* The input

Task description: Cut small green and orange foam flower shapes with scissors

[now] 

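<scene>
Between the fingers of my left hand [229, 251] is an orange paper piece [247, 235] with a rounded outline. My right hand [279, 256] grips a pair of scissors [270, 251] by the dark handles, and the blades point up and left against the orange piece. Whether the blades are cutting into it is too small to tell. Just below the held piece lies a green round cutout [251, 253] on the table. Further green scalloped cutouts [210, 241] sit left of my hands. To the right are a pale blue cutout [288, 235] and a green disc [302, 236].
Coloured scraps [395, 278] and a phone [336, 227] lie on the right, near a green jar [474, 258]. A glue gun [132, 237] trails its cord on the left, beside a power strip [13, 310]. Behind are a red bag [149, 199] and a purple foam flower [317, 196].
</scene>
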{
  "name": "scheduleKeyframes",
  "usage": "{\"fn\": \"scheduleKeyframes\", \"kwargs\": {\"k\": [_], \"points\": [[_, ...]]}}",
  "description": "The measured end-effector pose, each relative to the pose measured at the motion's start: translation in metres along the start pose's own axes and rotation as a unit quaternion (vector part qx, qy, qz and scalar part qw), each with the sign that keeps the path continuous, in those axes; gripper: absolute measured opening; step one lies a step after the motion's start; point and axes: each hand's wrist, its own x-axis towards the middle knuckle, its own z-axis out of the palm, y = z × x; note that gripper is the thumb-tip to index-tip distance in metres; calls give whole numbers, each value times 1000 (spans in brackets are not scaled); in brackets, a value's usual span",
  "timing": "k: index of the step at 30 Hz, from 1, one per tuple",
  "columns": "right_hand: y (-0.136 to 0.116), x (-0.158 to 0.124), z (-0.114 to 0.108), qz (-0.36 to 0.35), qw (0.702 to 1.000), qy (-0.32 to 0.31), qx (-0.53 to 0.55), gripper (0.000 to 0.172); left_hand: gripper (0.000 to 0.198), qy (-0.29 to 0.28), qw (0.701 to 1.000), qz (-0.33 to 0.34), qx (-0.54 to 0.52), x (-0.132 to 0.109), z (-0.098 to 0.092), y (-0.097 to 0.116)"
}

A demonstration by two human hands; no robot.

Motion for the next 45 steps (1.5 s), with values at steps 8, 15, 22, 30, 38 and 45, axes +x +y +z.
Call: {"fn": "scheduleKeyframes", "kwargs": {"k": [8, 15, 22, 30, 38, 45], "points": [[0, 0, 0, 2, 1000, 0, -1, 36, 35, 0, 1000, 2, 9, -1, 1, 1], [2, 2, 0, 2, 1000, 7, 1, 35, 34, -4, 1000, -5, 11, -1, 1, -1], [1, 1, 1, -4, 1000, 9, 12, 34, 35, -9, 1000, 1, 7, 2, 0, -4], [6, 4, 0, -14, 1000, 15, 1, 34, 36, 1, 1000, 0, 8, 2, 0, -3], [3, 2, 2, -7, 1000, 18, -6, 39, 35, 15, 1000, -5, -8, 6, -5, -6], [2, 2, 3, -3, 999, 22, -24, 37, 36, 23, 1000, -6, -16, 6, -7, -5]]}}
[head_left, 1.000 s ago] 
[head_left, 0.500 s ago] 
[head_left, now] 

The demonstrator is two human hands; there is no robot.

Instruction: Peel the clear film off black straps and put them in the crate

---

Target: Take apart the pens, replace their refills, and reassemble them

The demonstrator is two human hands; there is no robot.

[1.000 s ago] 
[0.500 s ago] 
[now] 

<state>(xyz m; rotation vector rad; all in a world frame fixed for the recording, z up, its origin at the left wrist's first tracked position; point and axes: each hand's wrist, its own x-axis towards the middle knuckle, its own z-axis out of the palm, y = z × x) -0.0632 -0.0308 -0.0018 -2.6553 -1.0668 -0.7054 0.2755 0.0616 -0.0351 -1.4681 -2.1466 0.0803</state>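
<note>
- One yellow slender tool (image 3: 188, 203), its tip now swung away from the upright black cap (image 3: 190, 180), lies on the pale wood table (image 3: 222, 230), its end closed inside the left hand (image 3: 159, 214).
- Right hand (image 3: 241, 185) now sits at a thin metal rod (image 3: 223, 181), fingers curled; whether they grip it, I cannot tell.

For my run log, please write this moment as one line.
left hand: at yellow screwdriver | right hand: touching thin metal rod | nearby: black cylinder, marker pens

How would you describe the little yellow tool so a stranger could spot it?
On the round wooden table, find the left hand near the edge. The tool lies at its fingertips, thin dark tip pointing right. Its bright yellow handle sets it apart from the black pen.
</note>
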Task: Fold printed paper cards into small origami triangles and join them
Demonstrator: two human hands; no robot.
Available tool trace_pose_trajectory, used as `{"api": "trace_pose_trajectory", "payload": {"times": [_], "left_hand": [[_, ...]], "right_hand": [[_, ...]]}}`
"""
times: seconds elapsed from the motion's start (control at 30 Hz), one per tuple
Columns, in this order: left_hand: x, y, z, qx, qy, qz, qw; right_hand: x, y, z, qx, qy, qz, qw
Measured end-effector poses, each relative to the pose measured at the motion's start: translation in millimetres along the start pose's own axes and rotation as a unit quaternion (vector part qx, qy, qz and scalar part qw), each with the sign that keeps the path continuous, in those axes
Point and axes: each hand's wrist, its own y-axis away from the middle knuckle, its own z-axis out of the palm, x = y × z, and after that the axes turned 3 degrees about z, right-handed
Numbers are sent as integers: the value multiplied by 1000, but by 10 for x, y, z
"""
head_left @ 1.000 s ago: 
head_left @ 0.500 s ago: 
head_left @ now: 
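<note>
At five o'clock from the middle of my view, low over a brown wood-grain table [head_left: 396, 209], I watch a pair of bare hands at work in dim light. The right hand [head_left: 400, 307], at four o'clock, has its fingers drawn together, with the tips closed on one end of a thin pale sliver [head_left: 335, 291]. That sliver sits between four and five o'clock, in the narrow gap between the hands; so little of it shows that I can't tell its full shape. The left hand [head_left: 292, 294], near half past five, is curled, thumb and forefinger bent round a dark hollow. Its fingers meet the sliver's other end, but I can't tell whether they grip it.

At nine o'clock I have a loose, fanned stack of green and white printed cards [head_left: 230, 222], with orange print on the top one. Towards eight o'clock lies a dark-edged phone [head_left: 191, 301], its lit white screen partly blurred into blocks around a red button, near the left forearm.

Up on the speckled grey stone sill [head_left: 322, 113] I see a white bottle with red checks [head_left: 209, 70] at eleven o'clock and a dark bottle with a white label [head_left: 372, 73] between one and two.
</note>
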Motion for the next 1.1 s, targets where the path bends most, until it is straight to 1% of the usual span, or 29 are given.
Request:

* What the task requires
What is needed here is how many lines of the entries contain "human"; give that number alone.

* Answer to this exercise
4